Look down – the first crop of mushrooms is already popping up. Their earthy, flesh-colored fungal spores are rooting into the cool earth. Some are eating toxins out of the soil, connecting the earth to the air.
May Day Festivities
What: 34th annual MayDay Parade and Festival
When: 1 p.m., Sunday
Where: Parade starts at Bloomington Avenue and Lake Street, traveling south on Bloomington toward Powderhorn Park (3400 15th Ave. S.)
Additional Information: Tree of Life ceremony begins around 3 p.m. in Powderhorn Park (after the parade) and festival to follow. If May Day is postponed, announcements will be made by 11 a.m. on these radio stations: KFAI 90.3 FM in Minneapolis, 106.7 FM in St. Paul and WCCO 830 AM. May Day rain date: Sunday, May 11.
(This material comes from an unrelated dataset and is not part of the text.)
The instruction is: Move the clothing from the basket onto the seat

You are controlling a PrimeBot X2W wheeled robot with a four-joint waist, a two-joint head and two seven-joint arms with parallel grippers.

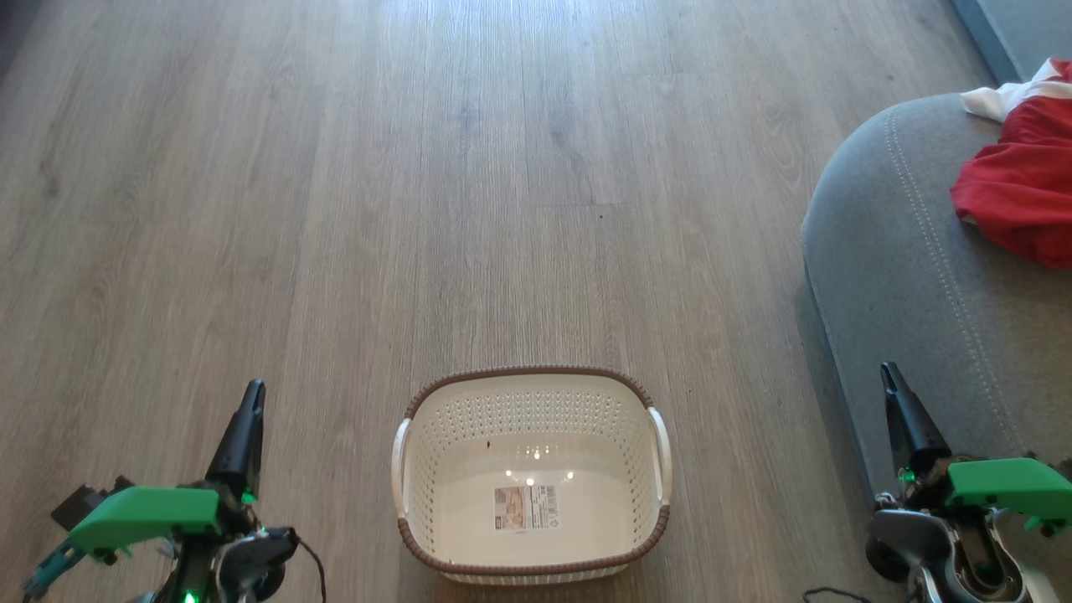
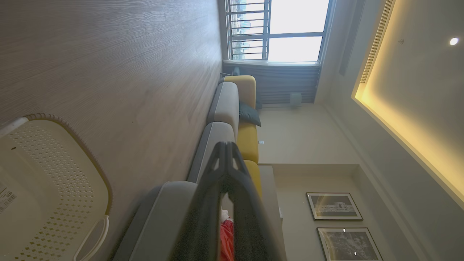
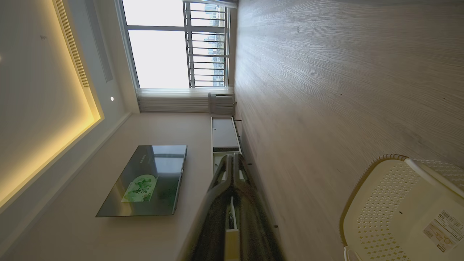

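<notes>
The cream basket point(image 1: 533, 394) with a brown rim stands on the wooden floor at bottom centre, holding nothing but its label sticker point(image 1: 526, 507). Red and white clothing point(image 1: 1017, 180) lies on the grey seat point(image 1: 896, 251) at the right edge. My left gripper point(image 1: 251, 392) is at the lower left, left of the basket, shut with nothing in it. At the lower right, over the seat's front edge, my right gripper point(image 1: 888, 373) is shut and holds nothing. The left wrist view shows the basket point(image 2: 54, 181), the seat point(image 2: 159, 217) and a strip of red clothing point(image 2: 227, 239) behind my shut fingers point(image 2: 226, 148). The right wrist view shows the basket point(image 3: 398, 206) beside my shut fingers point(image 3: 232, 159).
Wooden floor point(image 1: 419, 167) stretches ahead and to the left. A sofa with yellow cushions point(image 2: 248, 137) runs along the wall toward a window point(image 2: 286, 29). A television point(image 3: 148, 181) and a low cabinet point(image 3: 223, 134) stand on the opposite wall.
</notes>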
But one Godzilla-size rolling ‘shroom the length of a school bus will welcome spring to Bloomington Avenue in south Minneapolis on Sunday.
The 34th annual MayDay Parade, produced by In the Heart of the Beast, a puppet and mask theater, will “bridge” the gap between a frost-covered winter and a dew-covered spring.
The parade will be an eclectic curbside puppet, dance and music show.
This year’s parade is entitled “A New Bridge,” and parade sections will narrate a five-part story.
Community members created the parade to “talk about what’s happening in our lives,” artistic director Sandy Spieler said. “What is it that uplifts us? What is it that brings us down?”
The tale begins in a gloomy past, upset with exhaustion, war, lost housing and tumbled infrastructure – broken bridges of concrete and broken human bridges of faith, trust, confidence and hope, Spieler said.
Next, it will race through a drum-led chorus of (beating) hearts, on to swallows nourishing life and heralding the spring, eliminating suffering.
Moving forward, the parade will beckon contemplation of the economy, energy trends and how to plan for the future: the “postcollapse world,” as Spieler said.
The street show will crescendo with a mammoth mushroom float, creating a new “bridge.”
The traveling theater will be interspersed with community organizations, bands, political candidates and parade revelers.
So, while the parade ushers in the newborn spring, it also provides a stage for political discourse.
“They picked that day (May Day) because it does have that international sort of resonance, and it was meant to be kind of protest and holiday at the same time,” Mary Jo Maynes, a historian specializing in European culture, said.
That international flavor Maynes refers to took place across Europe on Thursday, when workers enjoyed a day off.
Jealous?
May Day was the original Labor Day, created right here in the United States.
Now, workers in more than 66 countries worldwide celebrate with a legislated hooky day. But not here.
It all started in Chicago on May 1, 1886, when workers took to the streets, crusading for an eight-hour union-backed workday.
But the peaceful protest quickly turned deadly.
In what’s now known as the “Haymarket Massacre,” around eight civilians and eight police officers died after a bomb was set off in the crowd.
For years after that, unions and workers would take May 1 off, “and go and have political meetings but also picnics and things like that,” Maynes said. “It was eventually made a legal holiday,” and, thus, Labor Day was born.
Later, President Cleveland became uncomfortable with Labor Day’s tie to the international socialist movement, and moved the date as far off as possible, to early September, said Maynes.
But not all parade preparations in Minneapolis stemmed from politics.
Eleven-year-old Shania Thompson was making sure the butts for the parade – symbolizing the “buts” and excuses of today’s Americans – were painted just the right shade of pink, Tuesday night.
Meanwhile, Jacob Osborne, a senior at South High School in Minneapolis, created a massive, skinny totem pole that he will tote on his back as he travels the parade route.
“This is community building at its best,” lifelong south Minneapolis resident Alan Olson, 52, said of the parade, as he distributed staples and box cutters to float, puppet and paper-mache creators, young and old.
“It’s about change,” he said.
“(Everyone is) looking for some alternatives to the way we’ve been doing things,” said Olson, who’s volunteered with the parade for around five years.
“Each of the May Day parades is really a barometer of what’s going on in culture,” he said.